Crawling

This is the bonus assignment. If you already finished the scraper and want to get more experience scraping data from the web, go ahead and implement the web crawler!

Web crawling & HTML scraping

For this exercise, we will practice scraping from multiple websites using web-crawling. You will learn how you can acquire data from multiple pages by following links. You’ll be scraping data from IMDB, the Internet Movie Database!

For this exercise we have provided some scaffolding that handles making HTML backups of a few selected web pages. It also handles writing Unicode to your CSV file.

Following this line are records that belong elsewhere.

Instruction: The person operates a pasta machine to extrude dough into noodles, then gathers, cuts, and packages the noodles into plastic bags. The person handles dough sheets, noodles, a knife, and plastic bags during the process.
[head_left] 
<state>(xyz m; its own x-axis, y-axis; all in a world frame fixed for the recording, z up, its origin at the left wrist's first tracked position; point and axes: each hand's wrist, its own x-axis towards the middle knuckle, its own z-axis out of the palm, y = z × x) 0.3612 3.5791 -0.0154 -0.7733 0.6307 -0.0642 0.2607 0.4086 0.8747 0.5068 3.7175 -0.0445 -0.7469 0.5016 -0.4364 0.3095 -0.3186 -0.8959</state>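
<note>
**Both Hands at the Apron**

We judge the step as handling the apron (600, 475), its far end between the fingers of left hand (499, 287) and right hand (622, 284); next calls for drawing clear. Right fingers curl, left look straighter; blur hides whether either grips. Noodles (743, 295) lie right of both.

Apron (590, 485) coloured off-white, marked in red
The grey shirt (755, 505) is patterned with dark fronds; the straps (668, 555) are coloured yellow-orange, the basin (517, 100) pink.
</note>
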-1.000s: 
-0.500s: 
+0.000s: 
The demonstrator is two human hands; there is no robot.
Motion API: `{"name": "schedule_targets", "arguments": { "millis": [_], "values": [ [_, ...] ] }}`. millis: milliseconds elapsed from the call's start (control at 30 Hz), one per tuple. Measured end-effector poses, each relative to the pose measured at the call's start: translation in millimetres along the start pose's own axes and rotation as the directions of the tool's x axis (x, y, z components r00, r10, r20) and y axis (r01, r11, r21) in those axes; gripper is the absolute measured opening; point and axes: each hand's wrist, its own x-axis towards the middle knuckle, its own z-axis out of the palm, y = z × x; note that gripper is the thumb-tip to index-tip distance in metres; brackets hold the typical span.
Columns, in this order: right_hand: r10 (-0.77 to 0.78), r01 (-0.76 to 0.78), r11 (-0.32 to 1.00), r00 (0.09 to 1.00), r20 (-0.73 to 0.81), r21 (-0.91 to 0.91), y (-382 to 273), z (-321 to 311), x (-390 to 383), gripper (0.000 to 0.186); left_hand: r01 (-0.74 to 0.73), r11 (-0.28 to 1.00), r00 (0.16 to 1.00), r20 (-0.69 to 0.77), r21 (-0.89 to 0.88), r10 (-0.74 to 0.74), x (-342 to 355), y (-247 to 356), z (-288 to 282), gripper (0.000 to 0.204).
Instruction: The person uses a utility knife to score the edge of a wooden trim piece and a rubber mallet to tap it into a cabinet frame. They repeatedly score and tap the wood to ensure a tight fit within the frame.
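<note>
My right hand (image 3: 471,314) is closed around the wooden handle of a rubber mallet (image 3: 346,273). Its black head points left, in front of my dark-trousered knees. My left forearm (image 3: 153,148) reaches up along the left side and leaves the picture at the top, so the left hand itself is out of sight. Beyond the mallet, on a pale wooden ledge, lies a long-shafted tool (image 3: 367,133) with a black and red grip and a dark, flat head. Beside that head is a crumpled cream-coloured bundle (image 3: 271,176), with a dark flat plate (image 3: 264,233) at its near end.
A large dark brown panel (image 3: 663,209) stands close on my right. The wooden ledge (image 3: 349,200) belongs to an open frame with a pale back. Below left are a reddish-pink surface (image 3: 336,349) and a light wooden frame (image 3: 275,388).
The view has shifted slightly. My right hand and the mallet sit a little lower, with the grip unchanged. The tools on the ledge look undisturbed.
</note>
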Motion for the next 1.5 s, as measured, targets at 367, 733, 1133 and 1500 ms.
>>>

You will provide the code that does the actual scraping of the top 250 movie index page and the code that scrapes the individual movie pages on IMDB. Download the scaffolding here. You should submit your version of this script along with the output CSV file (top250movies.csv), and the two backup HTML files that the script creates (index.html and movie-083.html).

The goal of this exercise is to create a CSV file containing for each movie in the top 250:

Make sure that your python script produces clean results that do not need additional cleanup. For example, the entry “Writer” should only contain “Stephen King; Frank Darabont””, not “Stephen King (short story “Rita Hayworth and Shawshank Redemption”); Frank Darabont (screenplay)”.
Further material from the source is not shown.